-------- Data extract
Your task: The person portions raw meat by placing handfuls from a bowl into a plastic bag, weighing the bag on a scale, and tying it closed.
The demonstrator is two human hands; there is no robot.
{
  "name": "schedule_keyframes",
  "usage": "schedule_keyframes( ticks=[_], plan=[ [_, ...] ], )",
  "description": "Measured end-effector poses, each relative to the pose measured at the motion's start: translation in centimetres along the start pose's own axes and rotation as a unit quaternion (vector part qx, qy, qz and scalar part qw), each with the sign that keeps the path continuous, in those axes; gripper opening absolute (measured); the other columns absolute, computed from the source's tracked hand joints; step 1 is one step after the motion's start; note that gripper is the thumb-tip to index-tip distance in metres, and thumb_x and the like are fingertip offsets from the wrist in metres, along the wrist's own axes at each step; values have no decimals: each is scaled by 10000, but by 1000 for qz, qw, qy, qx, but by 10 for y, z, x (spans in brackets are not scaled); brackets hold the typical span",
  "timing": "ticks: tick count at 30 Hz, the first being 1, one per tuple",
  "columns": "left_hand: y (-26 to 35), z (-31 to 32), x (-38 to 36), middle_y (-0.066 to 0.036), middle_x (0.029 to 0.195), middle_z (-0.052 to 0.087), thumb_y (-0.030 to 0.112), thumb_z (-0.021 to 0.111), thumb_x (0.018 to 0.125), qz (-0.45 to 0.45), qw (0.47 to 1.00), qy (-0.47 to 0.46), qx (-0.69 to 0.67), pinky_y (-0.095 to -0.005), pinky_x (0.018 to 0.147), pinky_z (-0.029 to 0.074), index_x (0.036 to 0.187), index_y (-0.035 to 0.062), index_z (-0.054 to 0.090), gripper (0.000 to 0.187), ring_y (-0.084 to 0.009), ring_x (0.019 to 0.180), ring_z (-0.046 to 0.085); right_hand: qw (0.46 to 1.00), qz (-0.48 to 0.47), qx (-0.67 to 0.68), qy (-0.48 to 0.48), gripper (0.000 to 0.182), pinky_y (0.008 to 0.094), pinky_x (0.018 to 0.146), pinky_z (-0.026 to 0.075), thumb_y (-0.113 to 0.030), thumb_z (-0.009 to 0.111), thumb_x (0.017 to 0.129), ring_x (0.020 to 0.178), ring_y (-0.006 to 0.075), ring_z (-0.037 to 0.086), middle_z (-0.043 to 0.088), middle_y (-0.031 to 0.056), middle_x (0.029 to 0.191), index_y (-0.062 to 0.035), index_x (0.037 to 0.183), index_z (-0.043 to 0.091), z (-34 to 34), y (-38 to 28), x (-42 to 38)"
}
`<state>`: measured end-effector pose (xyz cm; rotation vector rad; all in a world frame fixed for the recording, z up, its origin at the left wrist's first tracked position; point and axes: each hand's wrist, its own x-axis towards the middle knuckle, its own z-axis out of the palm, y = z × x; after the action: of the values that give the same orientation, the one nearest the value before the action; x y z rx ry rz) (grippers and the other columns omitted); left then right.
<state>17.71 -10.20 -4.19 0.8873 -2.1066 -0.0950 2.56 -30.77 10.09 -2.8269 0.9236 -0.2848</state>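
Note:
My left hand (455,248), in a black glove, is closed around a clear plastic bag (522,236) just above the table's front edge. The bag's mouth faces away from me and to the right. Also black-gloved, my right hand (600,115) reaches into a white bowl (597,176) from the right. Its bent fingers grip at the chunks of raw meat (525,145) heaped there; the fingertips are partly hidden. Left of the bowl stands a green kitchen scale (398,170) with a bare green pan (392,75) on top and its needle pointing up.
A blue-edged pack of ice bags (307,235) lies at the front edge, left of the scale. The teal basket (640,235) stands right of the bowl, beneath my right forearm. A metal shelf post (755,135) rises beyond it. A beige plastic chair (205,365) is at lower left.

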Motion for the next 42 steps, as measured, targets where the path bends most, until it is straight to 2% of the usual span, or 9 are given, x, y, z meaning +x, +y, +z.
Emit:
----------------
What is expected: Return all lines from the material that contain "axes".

Answer to the problem:
  "description": "Measured end-effector poses, each relative to the pose measured at the motion's start: translation in centimetres along the start pose's own axes and rotation as a unit quaternion (vector part qx, qy, qz and scalar part qw), each with the sign that keeps the path continuous, in those axes; gripper opening absolute (measured); the other columns absolute, computed from the source's tracked hand joints; step 1 is one step after the motion's start; note that gripper is the thumb-tip to index-tip distance in metres, and thumb_x and the like are fingertip offsets from the wrist in metres, along the wrist's own axes at each step; values have no decimals: each is scaled by 10000, but by 1000 for qz, qw, qy, qx, but by 10 for y, z, x (spans in brackets are not scaled); brackets hold the typical span",
`<state>`: measured end-effector pose (xyz cm; rotation vector rad; all in a world frame fixed for the recording, z up, its origin at the left wrist's first tracked position; point and axes: each hand's wrist, its own x-axis towards the middle knuckle, its own z-axis out of the palm, y = z × x; after the action: of the values that give the same orientation, the one nearest the value before the action; x y z rx ry rz) (grippers and the other columns omitted); left then right.

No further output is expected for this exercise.